Intel, McAfee, and Embedded
At the recent Intel Developer Forum (IDF), CEO Paul Otellini made it clear in the opening keynote that one of Intel’s three Pillars of Computing is Security, in a world of always-on computing, “20 billion” mobile Internet devices, and an increasingly unsafe world of targeted security breaches and organized crime-based hacks. The company just did its biggest acquisition ever: the $7.6 billion purchase of anti-virus company McAfee.
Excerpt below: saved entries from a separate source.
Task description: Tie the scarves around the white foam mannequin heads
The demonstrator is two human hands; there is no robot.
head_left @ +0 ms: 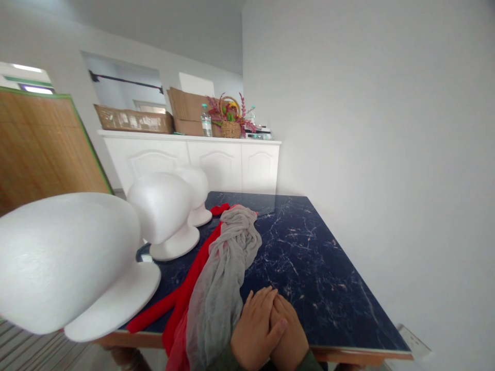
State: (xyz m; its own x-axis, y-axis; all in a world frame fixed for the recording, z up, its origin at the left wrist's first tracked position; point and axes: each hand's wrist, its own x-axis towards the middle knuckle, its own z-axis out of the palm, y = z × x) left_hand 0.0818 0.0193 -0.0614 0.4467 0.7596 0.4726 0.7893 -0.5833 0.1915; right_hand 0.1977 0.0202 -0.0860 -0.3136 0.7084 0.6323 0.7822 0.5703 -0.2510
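Head view: left hand [251, 337] laid over right hand [294, 337] just right of the grey scarf [221, 288], fingers [264, 297] close together, gripping nothing. Could, if tugging the scarf leftward, drag adjoining red cloth [190, 281] along or topple the foremost white head form [73, 252]. Open desk [309, 263] right of the scarf; near edge [348, 355] overhung by the scarf itself.

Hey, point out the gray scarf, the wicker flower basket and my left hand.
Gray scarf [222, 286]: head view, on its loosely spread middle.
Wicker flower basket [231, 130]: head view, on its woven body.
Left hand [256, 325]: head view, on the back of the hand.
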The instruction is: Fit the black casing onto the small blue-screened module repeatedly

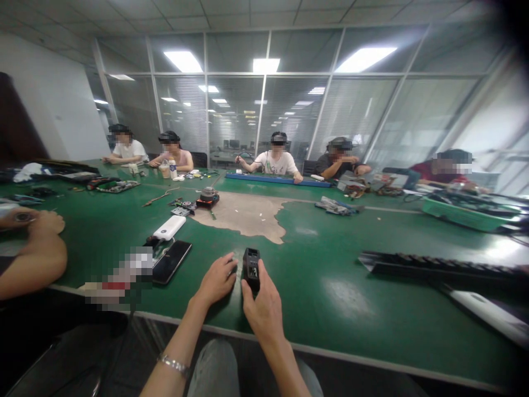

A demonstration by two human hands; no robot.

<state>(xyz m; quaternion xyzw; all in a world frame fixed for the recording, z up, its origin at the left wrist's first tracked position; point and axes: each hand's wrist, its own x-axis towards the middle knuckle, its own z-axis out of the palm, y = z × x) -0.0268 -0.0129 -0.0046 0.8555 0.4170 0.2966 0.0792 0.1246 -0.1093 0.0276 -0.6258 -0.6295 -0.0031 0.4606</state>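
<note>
**Seated view across a green-topped workbench (314, 281), hands at the near edge.** The person's right hand (264, 309) is closed around the lower end of a black rectangular handheld device (251, 269), which stands nearly upright just beyond the fingers. The left hand (217, 281) is loosely curled, not spread, and lies just beside the device; whether its fingertips (231, 263) touch the device cannot be told. A metal bracelet (173, 364) circles the left wrist.

All other positions are given from the worn tan patch (242, 216) on the bench top. Toward the near left of the patch lie a white power bank (169, 227) and a black smartphone (171, 262), the power bank overlapping the phone's upper end. A small electronic assembly (208, 198) sits at the patch's far-left edge. Well right of the patch, a green tray (463, 214) holds dark cables and parts — the individual items are too small to tell. A long black toothed strip (438, 267) lies nearer the camera on that side. Far left of the patch stand a clear plastic cup (165, 171) with pale liquid and a bottle (172, 169). Beyond the patch, a blue bar (278, 180) lies before a seated co-worker (276, 162); a second co-worker's clasped hands (35, 226) rest at the near left.
</note>
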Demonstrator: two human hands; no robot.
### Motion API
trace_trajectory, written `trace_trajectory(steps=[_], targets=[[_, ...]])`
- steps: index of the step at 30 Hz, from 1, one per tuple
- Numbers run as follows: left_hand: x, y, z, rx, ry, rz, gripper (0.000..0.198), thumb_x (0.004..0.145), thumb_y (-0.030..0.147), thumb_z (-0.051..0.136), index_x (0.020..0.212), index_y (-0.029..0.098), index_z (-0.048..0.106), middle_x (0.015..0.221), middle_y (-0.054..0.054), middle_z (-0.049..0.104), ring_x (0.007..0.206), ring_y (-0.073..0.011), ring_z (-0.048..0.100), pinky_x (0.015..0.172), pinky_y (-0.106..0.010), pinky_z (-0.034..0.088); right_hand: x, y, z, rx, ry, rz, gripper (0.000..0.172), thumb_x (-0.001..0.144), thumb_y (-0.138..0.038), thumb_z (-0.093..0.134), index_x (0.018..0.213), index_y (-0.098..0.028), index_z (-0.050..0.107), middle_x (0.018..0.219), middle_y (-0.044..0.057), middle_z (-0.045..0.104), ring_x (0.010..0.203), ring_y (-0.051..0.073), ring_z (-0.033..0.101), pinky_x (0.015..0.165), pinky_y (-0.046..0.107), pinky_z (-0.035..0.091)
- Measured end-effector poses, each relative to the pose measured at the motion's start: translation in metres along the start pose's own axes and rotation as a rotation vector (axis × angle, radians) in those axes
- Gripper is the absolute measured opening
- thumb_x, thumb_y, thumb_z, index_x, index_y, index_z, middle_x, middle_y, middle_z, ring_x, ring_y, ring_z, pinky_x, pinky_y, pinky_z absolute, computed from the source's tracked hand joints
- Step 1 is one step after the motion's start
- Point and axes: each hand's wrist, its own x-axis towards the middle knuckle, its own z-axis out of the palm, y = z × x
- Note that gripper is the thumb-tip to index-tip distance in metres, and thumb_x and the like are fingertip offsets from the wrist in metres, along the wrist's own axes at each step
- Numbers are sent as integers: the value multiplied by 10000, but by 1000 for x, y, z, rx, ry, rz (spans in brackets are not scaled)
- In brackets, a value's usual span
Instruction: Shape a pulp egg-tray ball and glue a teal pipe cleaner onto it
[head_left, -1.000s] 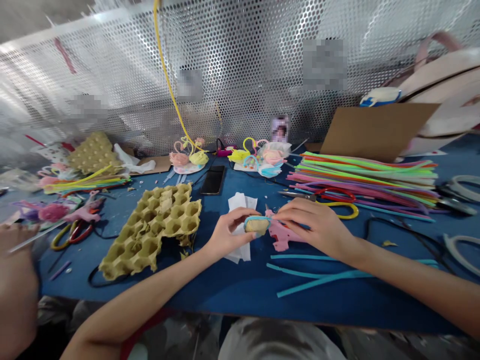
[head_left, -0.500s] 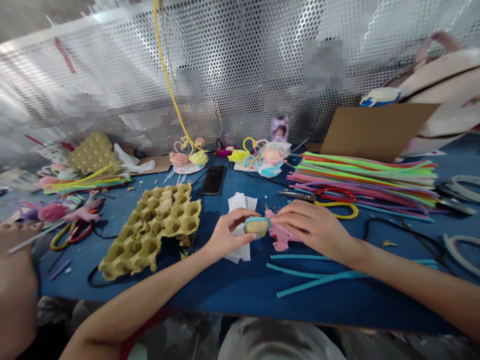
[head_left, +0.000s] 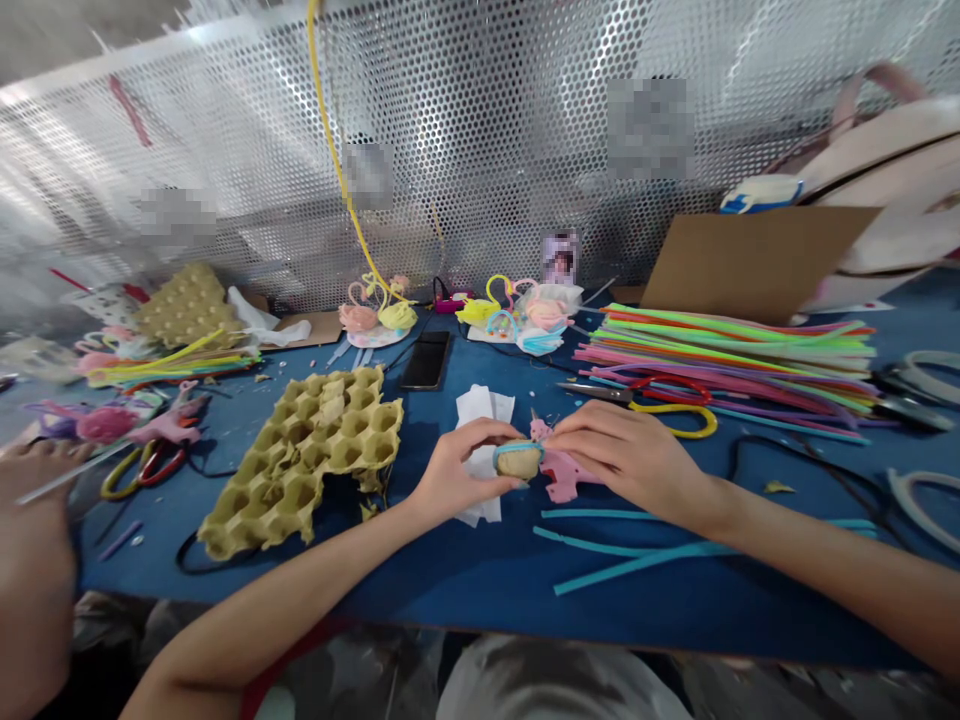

Not much was said pertaining to McAfee during IDF, though Doug Davis, VP/GM of the Embedded Communications Group, responded to an audience question by stating that McAfee can work with antitheft software such as LoJack that can “brick” and locate your laptop, although the (future) approach is to “block Day Zero attacks.” He said that the whole raft of existing Intel silicon security features such as VT, vPro, TXT, and so on “can be used in a whole different way … wait for 2011.” The plan for the Security pillar is to lower the number of attack surfaces … whatever that means. By the way, you might piece together Intel’s security strategy by checking out the technical session “Securing Today’s Data Centers Against Tomorrow’s Attacks.” I doubt that Intel is going to create a killer QorIQ Trust Architecture since that’s not the company’s focus. Instead, they’ll add chip-enabled data center features (vPro and VT) with existing instructions to balance on-chip security with McAfee-like desktop security running in the OS3.
It’s heartening that even if designers haven’t yet taken security or safety seriously, these two CPU vendors will. That means they’ll form their own neighborhood watch and be on guard in everyone’s embedded neighborhood.
Chris A. Ciufo, Editor firstname.lastname@example.org
1 Mentor and all software companies distinguish code or systems intentionally tampered with from systems that are merely behaving badly due to poorly written, verified, or tested code. In the latter, static and dynamic analysis tools are used to make sure the system operates as expected in all operational modes.
2 This predates Intel’s x86 NX bit (No execute) by several generations.
3 I wonder if Wind River’s VxWorks will get built-in anti-virus. Intel bought Wind River in 2009.